Unleashed (2005) from Johnny Web (Uncle Scoopy; Greg Wroblewski)

Cameron Crowe's best movies are about retaining one's humanity in a soul-destroying environment: big-time sports, big-time rock 'n roll, high school. Perhaps you wonder what it would be like if Crowe decided to go one step further, to portray a man trying to retain his basic humanity in the most abject of conditions, something even worse than high school - being retained in white slavery by violent criminals.

It would be a lot like Unleashed.

Crowe did not have anything to do with this film, as evidenced by its frequent departures from the logic and natural laws inherent to the universe we live in, but in the unlikely event that he would take on such a theme, he would have to produce a result something like this. Jet Li is the slave, named Danny the Dog, who is kept on a leash like a pit bull, and was raised to turn into a violent fighting machine when his collar is removed. Bob Hoskins is the master, a crime boss who raised his human pit bull from early childhood. The film begins by establishing the routine of the crime syndicate: a visit to someone behind on his payments; a failure to pay; the removal of the collar; mayhem. After the human pit bull has served his purpose, he is thrust back into his tiny cage and thrown scraps as if he were a real dog.

About thirty minutes into the film, a dramatic gangland ambush kills the master and frees the slave. Danny serendipitously ends up in the gentle household of a blind piano tuner and his talented step-daughter, who adopt Danny like a ... well, like a stray puppy. The ensuing section of the film could easily have been directed by Crowe, filled as it is with the simple pleasures of a wild animal learning to be a human through the love of his new family. Of course, Crowe would probably take the scenario off in another direction from there, but this film is at heart an over-the-top action movie, so the plot will require us to accept that the master, once thought dead, is still alive and will come to reclaim his chattel. After all, Mr. Dog is not being played by Matthew Broderick or John Cusack, but by martial arts master Jet Li, so we have to assume that the film will place Danny and us on our leashes and lead us toward some serious ass-kicking action.

Indeed it does. This time around, the master has a new plan to profit from his unbeatable pit bull, not as a mere enforcer for small-time welchers, but as the superstar of an underground fighting circuit consisting of high-stakes tough guy contests which are fought to the death. They are like cockfights, except with human cocks.

Wave good-bye to the Cameron Crowe section of the evening's entertainment, and welcome Luc Besson back in the door.

It goes without saying that Danny the man will not allow Danny the dog to re-emerge, and that the worlds of the two Dannys will have to collide.
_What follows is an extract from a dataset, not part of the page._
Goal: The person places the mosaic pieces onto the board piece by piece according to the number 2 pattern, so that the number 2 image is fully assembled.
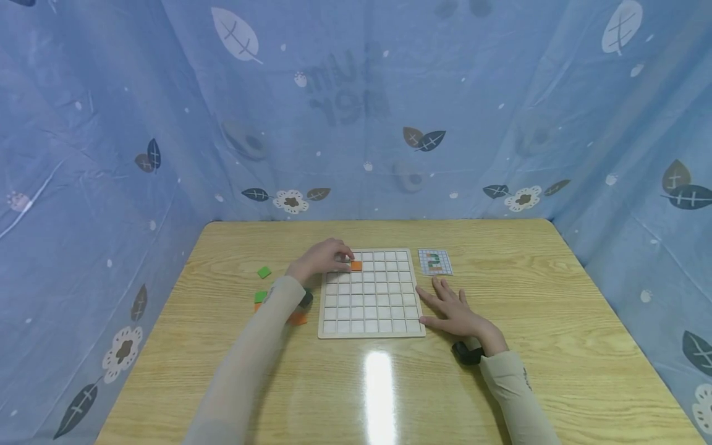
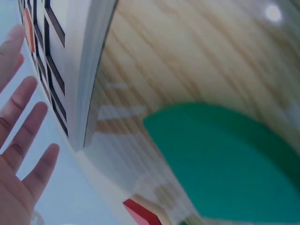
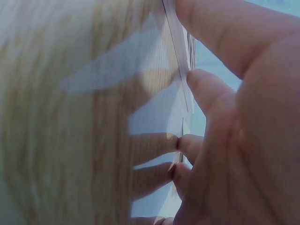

You have to be warned that this is a Luc Besson script, and that it therefore takes place outside our plane of existence. When we watch a fairy tale, we accept the fact that wolves and billy goats can talk. Besson scripts require us to accept similar conditions. Or maybe watching a Besson movie is less like hearing a fairy tale and more like playing a board game, in that you have to understand the rules in order to enjoy it. Besson's personal rule book includes the following:

1. The natural laws of the universe do not apply. You must assume that these stories are preceded by "once upon a time" and take place in fairy-tale land. The characters are not bound by the laws of physics, not even the basic laws, like gravity. If a character has to shoot someone hundreds of yards away, he does not have to adjust for gravity or wind velocity. He just aims and fires and hits. If a character falls upon a car from a fourth story window, there is no attempt to determine how much impact such a fall would really make. In the film, it might seem to cause an impact like a fall from one hundred stories, or it might cause no impact at all, depending solely on the whim of the director.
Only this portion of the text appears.